**Work item**
From the first line below to the last, reproduce the material exactly and leave out the images.

**Given information**
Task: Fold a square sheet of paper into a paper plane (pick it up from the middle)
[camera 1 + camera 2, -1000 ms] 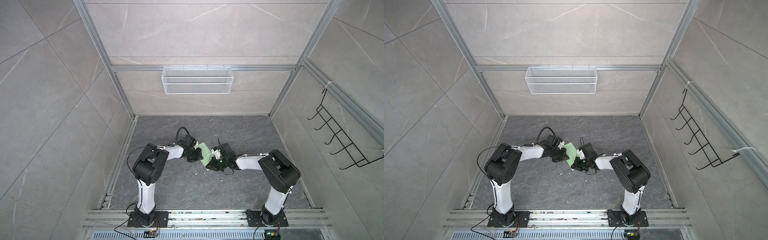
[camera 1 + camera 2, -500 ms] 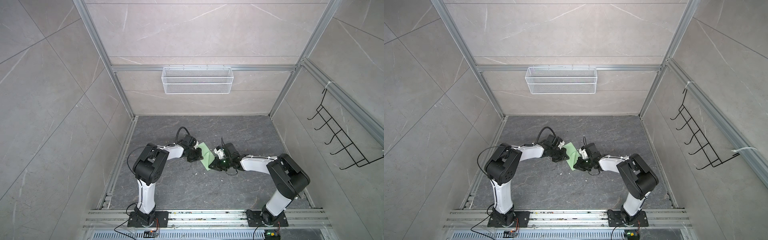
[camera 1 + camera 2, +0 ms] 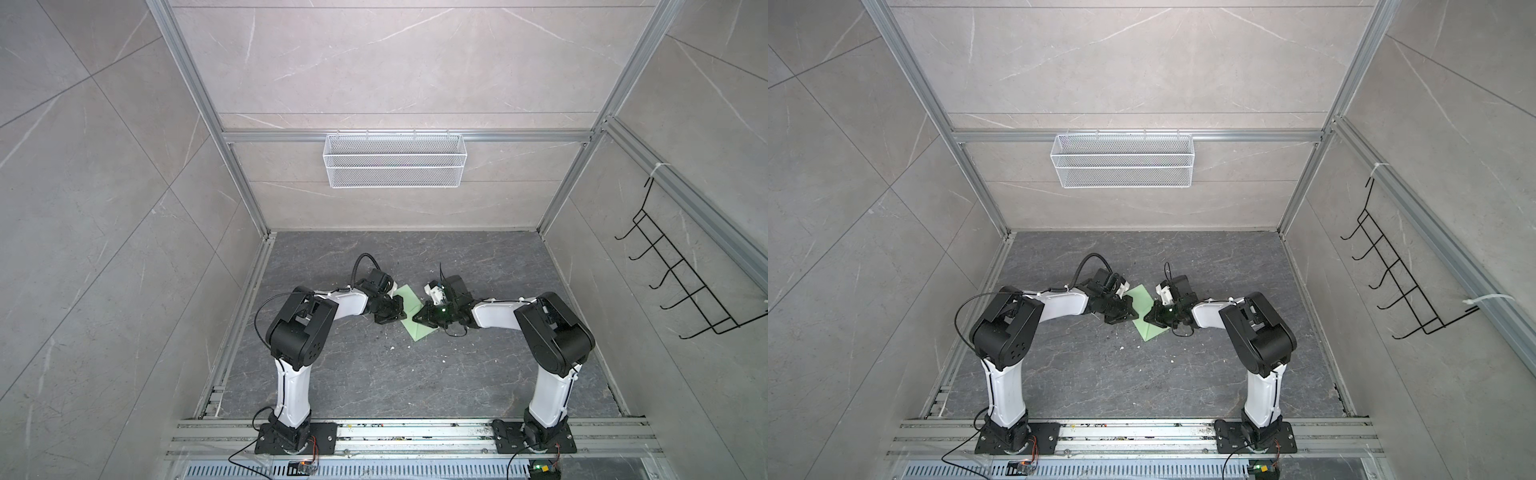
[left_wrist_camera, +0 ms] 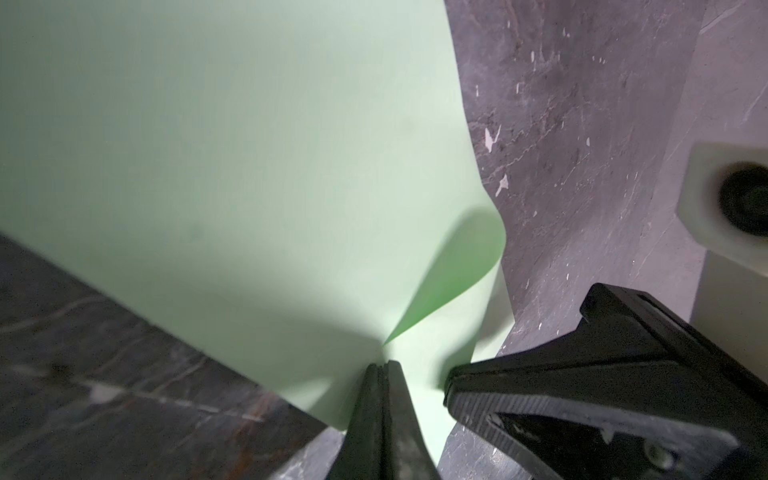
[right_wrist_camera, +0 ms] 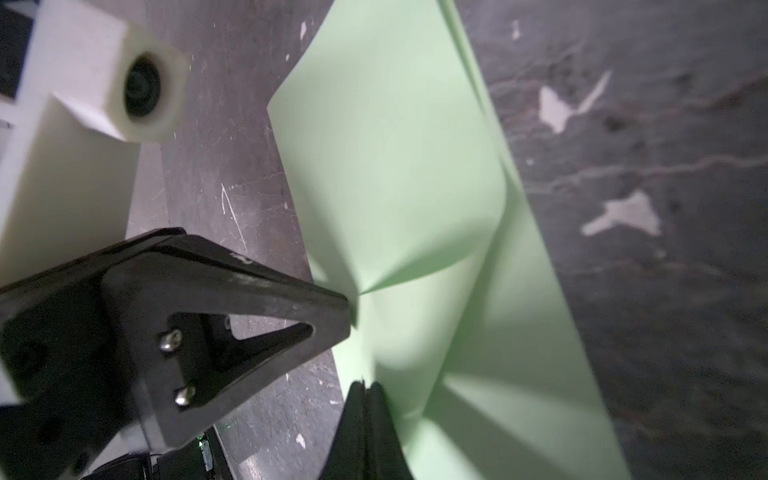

**Response for this exercise**
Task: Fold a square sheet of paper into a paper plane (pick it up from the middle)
[camera 1 + camera 2, -1000 ms] 
[camera 1 + camera 2, -500 ms] 
[camera 1 + camera 2, +0 ms] 
[left_wrist_camera, +0 ms] 
[right_wrist_camera, +0 ms] 

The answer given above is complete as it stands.